▶ **TASK TO COMPLETE**
Every line of the listing must be reproduced as it stands. Leave the images behind.

________________________

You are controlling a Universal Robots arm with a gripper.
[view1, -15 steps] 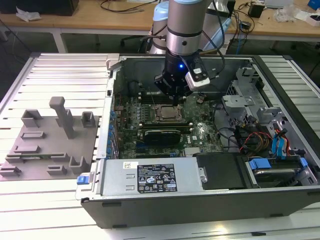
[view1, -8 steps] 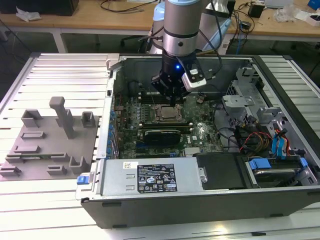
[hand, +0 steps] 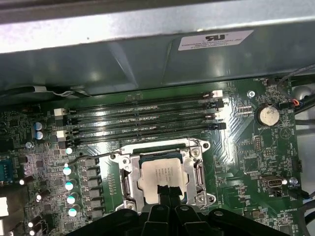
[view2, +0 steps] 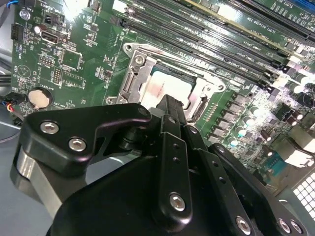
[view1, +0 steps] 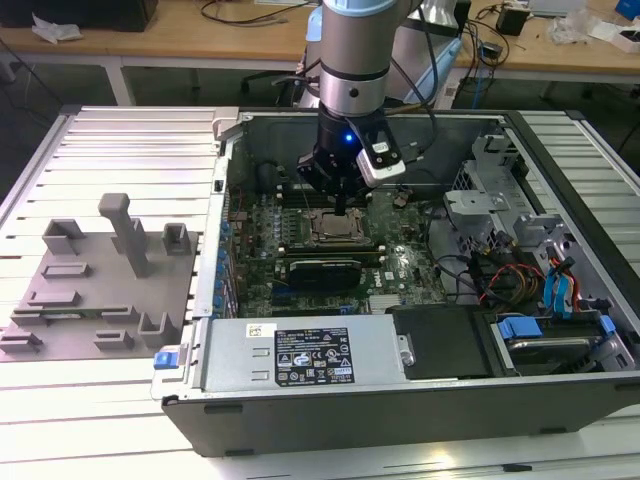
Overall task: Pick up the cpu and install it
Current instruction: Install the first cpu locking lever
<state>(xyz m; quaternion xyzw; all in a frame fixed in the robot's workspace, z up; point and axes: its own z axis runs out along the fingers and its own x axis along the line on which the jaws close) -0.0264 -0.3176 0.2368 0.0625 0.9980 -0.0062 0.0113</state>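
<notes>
I see the gripper [view1: 341, 210] low inside the open PC case [view1: 400, 415], over the socket [view1: 330, 228] mid-board. In the exterior view the grey tray [view1: 90, 290] sits outside the case at 9 o'clock from the socket, and the power supply [view1: 300, 355] is at 6 o'clock. The cpu [hand: 162, 176] lies flat inside the socket's metal frame [hand: 124, 173], silver top up. In the first wrist view the fingers [hand: 172, 196] look pinched together with nothing between them, tips right at the chip's edge; I can't tell if they touch.
</notes>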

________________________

▶ **SOLVED EXERCISE**
You are controlling a Universal Robots arm with a gripper.
[view1, -15 steps] 
[view1, -8 steps] 
[hand, +0 steps] 
[view2, +0 steps] 
[view1, +0 steps] 
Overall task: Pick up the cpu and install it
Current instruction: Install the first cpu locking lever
<state>(xyz m; quaternion xyzw; all in a frame fixed in the robot's workspace, z up; point and axes: its own z axis runs out along the fingers and its own x axis along the line on which the jaws close) -0.0264 -0.3176 0.2368 0.0625 0.9980 -0.0062 0.0113</state>
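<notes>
I see the gripper [view1: 341, 210] low inside the open PC case [view1: 400, 415], over the socket [view1: 330, 228] mid-board. In the exterior view the grey tray [view1: 90, 290] sits outside the case at 9 o'clock from the socket, and the power supply [view1: 300, 355] is at 6 o'clock. The cpu [hand: 162, 176] lies flat inside the socket's metal frame [hand: 124, 173], silver top up. In the first wrist view the fingers [hand: 172, 196] look pinched together with nothing between them, tips right at the chip's edge; I can't tell if they touch.
</notes>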

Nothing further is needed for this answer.